My friend, you’ve asked hard questions. Some in the church have provided you with answers that are contrary to the great tradition of our faith. In attempting to inoculate God from the appearance of sin, they’ve inadvertently obscured the fact that God, as the first cause of all things, does not sin (1689 LBC 5.2). Not now. Not ever. Fallen angels and evil men, as the secondary causes of suffering, corrupt (but do not finally thwart) the good purposes of God.
They are, indeed we all are, the progenitors of sinfulness in God’s creation.
Joy in Sorrow
For these and other reasons, I consider that God’s character is offended when men assert that He, with a “bare permission,” passively allows His children to suffer. Our God is too high, too wise, too holy, and too powerful for this to be the case. It doesn’t follow that He would simply permit Job to suffer while at the same time sanctify Job through that same suffering. Satan and his wicked schemes were tools in the hand of God for His glory and Job’s ultimate joy.
In the same way, these deep truths were what allowed Joseph to say with certainty to his brothers, “You meant evil against me, but God meant it for good” (Gen. 50:20). These weighty matters of doctrine were what allowed Paul to write, “We know that for those who love God all things work together for good, for those who are called according to His purpose” (Rom. 8:28). Ours is not a fatalistic faith, but one in which the God of the universe is actively involved in all things, even if those ways are not perceptible to our finite senses (1689 LBC 5.2).
Do you love God? Are you called according to His purpose?

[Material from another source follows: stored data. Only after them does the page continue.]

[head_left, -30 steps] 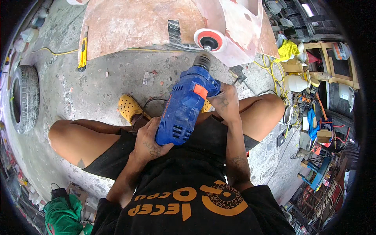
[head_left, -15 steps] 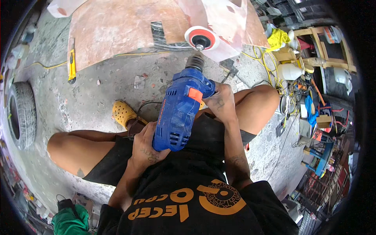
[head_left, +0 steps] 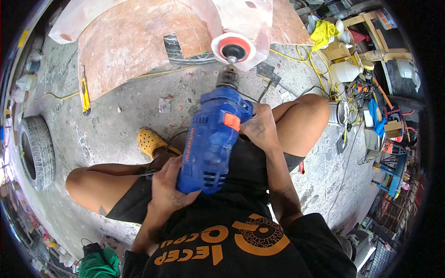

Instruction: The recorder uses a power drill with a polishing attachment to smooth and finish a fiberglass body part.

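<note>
I see the blue drill [head_left: 206, 139] held above the black shorts [head_left: 252, 162], nose aimed away; the left hand [head_left: 167, 187] has its fingers clamped on the rear end; the right hand [head_left: 260, 127] is clamped on the side near the front, though I cannot make out its fingertips; at the nose sits a red-ringed disc [head_left: 233, 48], overlapping a pale curved panel [head_left: 241, 18], and I cannot tell whether they touch; a yellow cutter [head_left: 85, 96] lies by a brown board's [head_left: 134, 39] left edge; a tyre [head_left: 39, 153] rests farther left.
</note>
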Demonstrator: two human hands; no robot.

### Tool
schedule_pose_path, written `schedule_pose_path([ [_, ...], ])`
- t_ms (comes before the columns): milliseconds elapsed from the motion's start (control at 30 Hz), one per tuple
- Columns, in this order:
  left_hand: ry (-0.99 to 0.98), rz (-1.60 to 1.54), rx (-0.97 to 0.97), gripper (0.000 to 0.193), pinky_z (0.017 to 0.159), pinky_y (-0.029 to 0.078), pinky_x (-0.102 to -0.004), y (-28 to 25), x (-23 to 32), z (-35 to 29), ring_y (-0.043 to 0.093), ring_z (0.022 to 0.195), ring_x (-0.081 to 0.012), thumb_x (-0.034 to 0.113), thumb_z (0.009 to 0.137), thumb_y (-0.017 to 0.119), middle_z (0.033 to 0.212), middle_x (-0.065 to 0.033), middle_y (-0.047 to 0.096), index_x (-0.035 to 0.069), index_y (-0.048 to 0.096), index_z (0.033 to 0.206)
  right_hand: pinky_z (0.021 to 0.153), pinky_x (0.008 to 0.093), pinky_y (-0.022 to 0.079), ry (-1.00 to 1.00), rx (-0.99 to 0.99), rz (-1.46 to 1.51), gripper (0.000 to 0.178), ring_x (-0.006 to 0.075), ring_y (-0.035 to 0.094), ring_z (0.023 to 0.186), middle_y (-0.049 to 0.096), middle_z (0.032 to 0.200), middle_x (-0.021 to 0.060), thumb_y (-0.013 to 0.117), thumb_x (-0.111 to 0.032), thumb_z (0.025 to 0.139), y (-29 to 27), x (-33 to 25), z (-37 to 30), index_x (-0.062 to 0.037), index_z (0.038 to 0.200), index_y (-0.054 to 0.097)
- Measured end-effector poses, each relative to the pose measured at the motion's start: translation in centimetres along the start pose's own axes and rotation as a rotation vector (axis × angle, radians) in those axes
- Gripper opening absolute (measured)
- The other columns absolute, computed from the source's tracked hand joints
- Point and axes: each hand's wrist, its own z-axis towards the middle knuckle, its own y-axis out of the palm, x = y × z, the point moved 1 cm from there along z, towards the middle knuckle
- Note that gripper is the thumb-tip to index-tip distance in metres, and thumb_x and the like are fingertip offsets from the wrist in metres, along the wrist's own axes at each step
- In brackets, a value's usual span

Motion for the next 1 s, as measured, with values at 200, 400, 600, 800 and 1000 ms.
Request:
schedule_pose_path([
  [200,-0.096,0.190,0.111,0.050,0.069,0.056,-0.0358,-10.7,2.3,1.2,0.068,0.073,-0.0247,0.025,0.069,0.077,0.093,-0.0171,0.069,-0.002,0.063,0.110,0.058,0.0383,0.048,-0.182,-0.097,0.151,0.037,0.0293,0.059,0.057,0.056,0.062,0.0141,0.084,-0.025,0.076,1.4,-6.9,4.7,0.0006,0.092,0.064],
  [400,-0.298,0.234,0.093,0.052,0.084,0.050,-0.0348,-20.3,8.6,6.8,0.065,0.085,-0.0205,0.038,0.079,0.084,0.091,-0.0088,0.067,-0.001,0.063,0.104,0.053,0.0269,0.048,-0.117,-0.430,0.556,0.032,0.0111,0.056,0.053,0.059,0.066,0.0030,0.074,-0.031,0.092,-0.4,-11.9,6.9,-0.0010,0.097,0.064],
  [600,-0.239,0.515,0.054,0.071,0.045,0.043,-0.0258,-25.9,13.3,14.6,0.054,0.048,-0.0129,0.049,0.079,0.081,0.076,-0.0120,0.066,-0.008,0.051,0.109,0.046,0.0259,0.046,0.048,-0.434,1.060,0.031,0.0103,0.055,0.049,0.056,0.062,0.0010,0.071,-0.031,0.094,0.2,-13.4,6.7,-0.0015,0.093,0.062],
  [800,-0.124,0.732,-0.023,0.071,0.038,0.035,-0.0194,-26.9,19.0,23.4,0.046,0.039,-0.0072,0.066,0.089,0.060,0.068,-0.0084,0.063,-0.003,0.058,0.105,0.048,0.0242,0.042,0.195,-0.329,1.618,0.021,0.0064,0.051,0.060,0.054,0.080,-0.0018,0.071,-0.023,0.092,1.7,-16.3,8.0,-0.0073,0.101,0.060],
  [1000,-0.202,0.818,-0.124,0.082,0.039,0.040,-0.0162,-26.3,21.0,27.2,0.053,0.042,-0.0068,0.078,0.084,0.056,0.066,-0.0079,0.063,-0.002,0.063,0.102,0.046,0.0242,0.043,0.176,-0.418,1.773,0.021,0.0048,0.049,0.058,0.053,0.080,-0.0033,0.070,-0.023,0.092,1.6,-15.9,9.9,-0.0087,0.104,0.059],
])
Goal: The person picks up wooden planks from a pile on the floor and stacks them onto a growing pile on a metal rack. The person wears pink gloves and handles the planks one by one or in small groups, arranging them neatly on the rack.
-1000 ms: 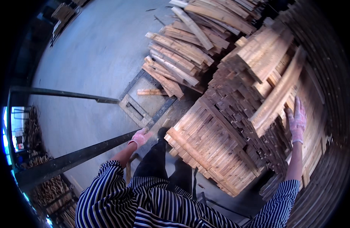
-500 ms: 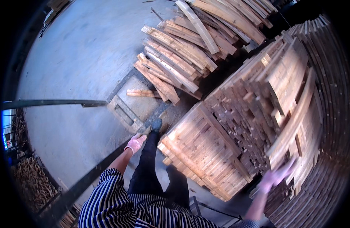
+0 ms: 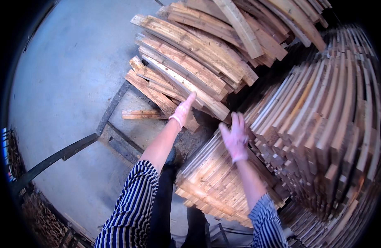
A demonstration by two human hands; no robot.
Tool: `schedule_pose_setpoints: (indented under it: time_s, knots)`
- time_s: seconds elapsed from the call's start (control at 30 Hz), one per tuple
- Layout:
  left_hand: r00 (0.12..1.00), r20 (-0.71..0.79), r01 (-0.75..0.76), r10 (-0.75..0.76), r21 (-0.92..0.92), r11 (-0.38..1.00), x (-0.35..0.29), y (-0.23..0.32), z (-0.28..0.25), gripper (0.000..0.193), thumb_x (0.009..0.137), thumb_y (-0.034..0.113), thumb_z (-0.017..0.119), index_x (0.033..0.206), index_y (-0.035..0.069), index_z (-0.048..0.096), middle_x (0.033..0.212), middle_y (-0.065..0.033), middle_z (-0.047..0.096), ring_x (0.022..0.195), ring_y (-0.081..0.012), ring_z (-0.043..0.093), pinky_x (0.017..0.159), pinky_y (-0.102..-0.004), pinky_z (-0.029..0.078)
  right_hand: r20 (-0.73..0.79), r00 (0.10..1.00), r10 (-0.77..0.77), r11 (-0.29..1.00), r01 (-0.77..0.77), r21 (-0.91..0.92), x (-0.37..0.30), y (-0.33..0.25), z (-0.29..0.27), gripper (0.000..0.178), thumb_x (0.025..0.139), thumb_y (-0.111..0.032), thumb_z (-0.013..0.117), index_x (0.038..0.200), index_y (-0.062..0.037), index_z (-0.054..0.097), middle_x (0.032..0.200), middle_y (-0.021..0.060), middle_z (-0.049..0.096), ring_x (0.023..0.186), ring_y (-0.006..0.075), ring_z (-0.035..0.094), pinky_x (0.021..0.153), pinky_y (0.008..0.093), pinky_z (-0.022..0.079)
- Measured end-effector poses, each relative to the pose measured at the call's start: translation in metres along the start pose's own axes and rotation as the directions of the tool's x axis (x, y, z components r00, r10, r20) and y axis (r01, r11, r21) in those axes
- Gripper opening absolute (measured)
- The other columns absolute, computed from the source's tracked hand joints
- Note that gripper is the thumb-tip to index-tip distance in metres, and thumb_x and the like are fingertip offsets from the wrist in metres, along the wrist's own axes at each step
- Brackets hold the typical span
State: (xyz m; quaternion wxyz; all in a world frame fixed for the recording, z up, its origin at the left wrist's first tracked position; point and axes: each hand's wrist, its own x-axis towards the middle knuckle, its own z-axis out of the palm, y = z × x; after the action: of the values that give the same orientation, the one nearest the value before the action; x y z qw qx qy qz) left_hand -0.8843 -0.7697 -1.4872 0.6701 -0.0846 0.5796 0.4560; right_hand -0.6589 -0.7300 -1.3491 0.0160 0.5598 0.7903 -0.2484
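Observation:
My left hand (image 3: 183, 111), in a thin pink glove, reaches to the near end of a loose pile of wooden boards (image 3: 190, 53). Its fingers are stretched out beside a pale board (image 3: 186, 80); whether they touch it I cannot tell. Gloved alike, my right hand (image 3: 236, 138) is slightly blurred, fingers spread and nothing in them. It hovers at the far edge of a squared stack of light boards (image 3: 215, 177), near the end of that pale board.
A tall stack of long narrow boards (image 3: 322, 107) fills the right side. At left, a dark metal frame (image 3: 78, 146) runs across the grey concrete floor (image 3: 66, 82). One short board (image 3: 143, 114) lies by the pile. More wood (image 3: 43, 211) is heaped at lower left.
My left hand has moved up and forward to the loose boards. My right hand has swung in from the far right to the middle. The view has shifted, bringing the pile closer.

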Motion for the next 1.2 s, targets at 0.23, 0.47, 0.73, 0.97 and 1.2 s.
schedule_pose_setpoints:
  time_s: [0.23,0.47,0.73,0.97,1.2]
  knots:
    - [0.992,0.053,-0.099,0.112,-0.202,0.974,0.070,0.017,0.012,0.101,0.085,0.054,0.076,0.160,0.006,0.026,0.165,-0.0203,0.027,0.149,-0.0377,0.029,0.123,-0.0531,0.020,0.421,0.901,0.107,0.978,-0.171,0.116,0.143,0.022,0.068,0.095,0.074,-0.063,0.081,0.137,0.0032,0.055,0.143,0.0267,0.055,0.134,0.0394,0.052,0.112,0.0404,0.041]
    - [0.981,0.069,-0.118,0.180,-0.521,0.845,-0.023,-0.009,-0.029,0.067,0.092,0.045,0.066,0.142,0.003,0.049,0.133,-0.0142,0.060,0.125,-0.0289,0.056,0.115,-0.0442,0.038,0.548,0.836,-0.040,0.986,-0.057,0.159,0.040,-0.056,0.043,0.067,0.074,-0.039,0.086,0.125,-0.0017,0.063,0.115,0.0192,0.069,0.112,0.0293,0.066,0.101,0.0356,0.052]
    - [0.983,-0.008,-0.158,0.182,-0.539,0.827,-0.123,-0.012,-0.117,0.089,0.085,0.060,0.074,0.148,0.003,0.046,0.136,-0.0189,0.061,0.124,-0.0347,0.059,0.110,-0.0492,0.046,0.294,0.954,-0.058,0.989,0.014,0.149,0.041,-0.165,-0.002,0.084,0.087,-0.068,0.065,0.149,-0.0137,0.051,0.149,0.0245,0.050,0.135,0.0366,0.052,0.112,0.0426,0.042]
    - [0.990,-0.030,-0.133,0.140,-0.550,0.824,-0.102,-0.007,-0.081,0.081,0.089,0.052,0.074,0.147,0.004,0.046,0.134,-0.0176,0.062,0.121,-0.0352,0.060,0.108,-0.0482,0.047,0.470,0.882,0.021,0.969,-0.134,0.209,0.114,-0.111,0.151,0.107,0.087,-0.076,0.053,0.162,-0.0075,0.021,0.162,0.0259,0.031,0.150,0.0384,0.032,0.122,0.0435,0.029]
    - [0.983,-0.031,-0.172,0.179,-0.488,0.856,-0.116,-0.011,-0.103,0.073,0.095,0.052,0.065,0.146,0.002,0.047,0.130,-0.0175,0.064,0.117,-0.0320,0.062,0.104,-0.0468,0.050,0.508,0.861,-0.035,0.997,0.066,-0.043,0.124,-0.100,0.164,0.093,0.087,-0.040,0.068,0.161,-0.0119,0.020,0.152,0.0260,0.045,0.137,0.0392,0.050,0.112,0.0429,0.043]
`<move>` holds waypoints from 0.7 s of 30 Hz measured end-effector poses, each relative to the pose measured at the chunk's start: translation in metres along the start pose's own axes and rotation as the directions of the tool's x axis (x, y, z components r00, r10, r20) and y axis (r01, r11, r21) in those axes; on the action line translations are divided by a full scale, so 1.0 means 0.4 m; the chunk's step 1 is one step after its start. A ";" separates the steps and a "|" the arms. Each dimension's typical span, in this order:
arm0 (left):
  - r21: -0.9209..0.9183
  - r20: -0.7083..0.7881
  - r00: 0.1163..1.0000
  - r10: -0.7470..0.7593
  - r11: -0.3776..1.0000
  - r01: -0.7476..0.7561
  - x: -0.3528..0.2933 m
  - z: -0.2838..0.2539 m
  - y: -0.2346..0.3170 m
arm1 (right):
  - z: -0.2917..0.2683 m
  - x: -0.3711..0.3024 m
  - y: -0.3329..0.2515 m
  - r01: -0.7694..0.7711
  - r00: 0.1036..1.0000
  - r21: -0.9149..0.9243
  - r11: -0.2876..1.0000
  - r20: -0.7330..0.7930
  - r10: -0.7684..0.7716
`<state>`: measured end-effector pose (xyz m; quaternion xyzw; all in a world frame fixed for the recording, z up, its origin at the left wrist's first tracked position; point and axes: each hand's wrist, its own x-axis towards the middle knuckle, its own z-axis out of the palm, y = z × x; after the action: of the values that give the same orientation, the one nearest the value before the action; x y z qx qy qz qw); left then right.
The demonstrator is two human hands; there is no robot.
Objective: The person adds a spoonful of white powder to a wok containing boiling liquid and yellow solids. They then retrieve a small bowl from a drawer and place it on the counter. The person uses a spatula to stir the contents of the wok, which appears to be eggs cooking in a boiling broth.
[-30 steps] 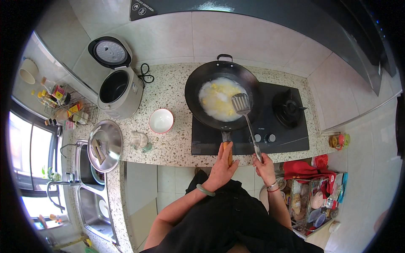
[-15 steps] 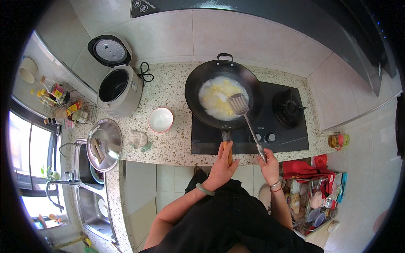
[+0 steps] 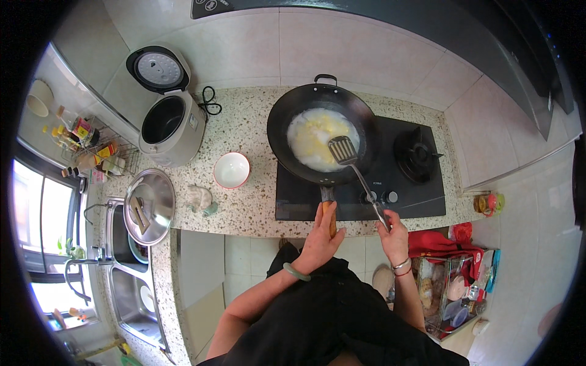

Yes, I know you are, and therefore I have it on good authority that God will somehow work out your current trial for your good and His glory. The agents of evil in this world do not have the luxury of the last word or even the final act. Your trial is designed for you by our Creator God, who is in many ways more gloriously sovereign and providential than we dare imagine. The source of your pain intended it for your harm, but God has super-intended it for your sanctification (Phil.1:6).
These things express in part why I’m hopeful for you in this difficult time.
Friend, although I don’t know specific details of what’s ahead, I’m trusting in Him for your healing and restoration, whether here or in eternity. I’m interceding for you, praying in earnest to the God who “works everything according to the counsel of His will” (Eph. 1:11). Nothing can separate you from His love, not even the powers of hell (Rom. 8:38).